# What is required
Retype the data exactly, leaving nothing out.

Start of Raw data

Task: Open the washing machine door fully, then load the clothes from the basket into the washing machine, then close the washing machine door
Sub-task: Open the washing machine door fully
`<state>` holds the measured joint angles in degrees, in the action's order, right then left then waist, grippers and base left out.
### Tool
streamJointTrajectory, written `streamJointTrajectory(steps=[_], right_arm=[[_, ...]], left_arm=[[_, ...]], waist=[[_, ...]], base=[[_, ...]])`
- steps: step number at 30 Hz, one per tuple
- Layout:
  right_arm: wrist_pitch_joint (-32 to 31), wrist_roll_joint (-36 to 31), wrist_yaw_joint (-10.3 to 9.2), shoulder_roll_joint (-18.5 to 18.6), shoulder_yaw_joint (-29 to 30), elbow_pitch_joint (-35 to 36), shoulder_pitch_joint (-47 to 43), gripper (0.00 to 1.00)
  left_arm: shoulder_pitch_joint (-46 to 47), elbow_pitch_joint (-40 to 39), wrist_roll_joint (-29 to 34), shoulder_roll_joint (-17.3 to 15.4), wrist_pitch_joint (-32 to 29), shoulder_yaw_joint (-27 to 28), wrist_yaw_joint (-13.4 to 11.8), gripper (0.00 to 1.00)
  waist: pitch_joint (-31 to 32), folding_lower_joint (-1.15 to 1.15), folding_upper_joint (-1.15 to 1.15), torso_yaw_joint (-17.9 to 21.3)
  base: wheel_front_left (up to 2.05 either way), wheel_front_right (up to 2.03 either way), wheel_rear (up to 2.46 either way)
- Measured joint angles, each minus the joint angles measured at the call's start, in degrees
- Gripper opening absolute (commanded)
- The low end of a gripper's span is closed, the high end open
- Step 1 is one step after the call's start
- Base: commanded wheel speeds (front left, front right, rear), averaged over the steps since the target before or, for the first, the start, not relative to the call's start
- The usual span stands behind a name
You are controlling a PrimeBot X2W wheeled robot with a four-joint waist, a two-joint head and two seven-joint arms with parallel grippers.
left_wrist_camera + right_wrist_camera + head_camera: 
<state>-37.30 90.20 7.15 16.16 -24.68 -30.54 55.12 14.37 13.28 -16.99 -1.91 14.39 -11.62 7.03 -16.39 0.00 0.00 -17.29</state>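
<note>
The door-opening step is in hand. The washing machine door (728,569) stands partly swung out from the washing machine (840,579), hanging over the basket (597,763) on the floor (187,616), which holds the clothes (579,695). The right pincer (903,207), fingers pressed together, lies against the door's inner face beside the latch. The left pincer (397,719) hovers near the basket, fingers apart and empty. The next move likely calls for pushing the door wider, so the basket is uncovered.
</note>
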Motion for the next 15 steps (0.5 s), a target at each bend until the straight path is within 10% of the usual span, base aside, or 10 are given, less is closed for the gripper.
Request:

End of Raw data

# Output for this exercise
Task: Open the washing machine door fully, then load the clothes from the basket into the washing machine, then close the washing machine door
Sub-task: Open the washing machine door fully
`<state>` holds the measured joint angles in degrees, in the action's order, right then left then waist, grippers and base left out.
### Tool
streamJointTrajectory, written `streamJointTrajectory(steps=[_], right_arm=[[_, ...]], left_arm=[[_, ...]], waist=[[_, ...]], base=[[_, ...]])`
- steps: step number at 30 Hz, one per tuple
- Layout:
  right_arm: wrist_pitch_joint (-32 to 31), wrist_roll_joint (-36 to 31), wrist_yaw_joint (-10.3 to 9.2), shoulder_roll_joint (-18.5 to 18.6), shoulder_yaw_joint (-29 to 30), elbow_pitch_joint (-35 to 36), shoulder_pitch_joint (-47 to 43), gripper (0.00 to 1.00)
  left_arm: shoulder_pitch_joint (-46 to 47), elbow_pitch_joint (-40 to 39), wrist_roll_joint (-29 to 34), shoulder_roll_joint (-17.3 to 15.4), wrist_pitch_joint (-32 to 29), shoulder_yaw_joint (-27 to 28), wrist_yaw_joint (-13.4 to 11.8), gripper (0.00 to 1.00)
  waist: pitch_joint (-31 to 32), folding_lower_joint (-1.15 to 1.15), folding_upper_joint (-1.15 to 1.15), torso_yaw_joint (-17.9 to 21.3)
  base: wheel_front_left (up to 2.05 either way), wheel_front_right (up to 2.03 either way), wheel_rear (up to 2.46 either way)
- Measured joint angles, each minus the joint angles measured at the call's start, in degrees
- Gripper opening absolute (commanded)
- The low end of a gripper's span is closed, the high end open
- Step 1 is one step after the call's start
- Base: commanded wheel speeds (front left, front right, rear), averaged over the steps since the target before or, for the first, the start, not relative to the call's start
- The usual span stands behind a name
You are controlling a PrimeBot X2W wheeled robot with a four-joint waist, a two-joint head and two seven-joint arms with parallel grippers.
left_wrist_camera + right_wrist_camera + head_camera: 
<state>-37.30 90.20 7.15 16.16 -24.68 -30.54 55.12 14.37 13.28 -16.99 -1.91 14.39 -11.62 7.03 -16.39 0.00 0.00 -17.29</state>
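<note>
The door-opening step is in hand. The washing machine door (728,569) stands partly swung out from the washing machine (840,579), hanging over the basket (597,763) on the floor (187,616), which holds the clothes (579,695). The right pincer (903,207), fingers pressed together, lies against the door's inner face beside the latch. The left pincer (397,719) hovers near the basket, fingers apart and empty. The next move likely calls for pushing the door wider, so the basket is uncovered.
</note>
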Motion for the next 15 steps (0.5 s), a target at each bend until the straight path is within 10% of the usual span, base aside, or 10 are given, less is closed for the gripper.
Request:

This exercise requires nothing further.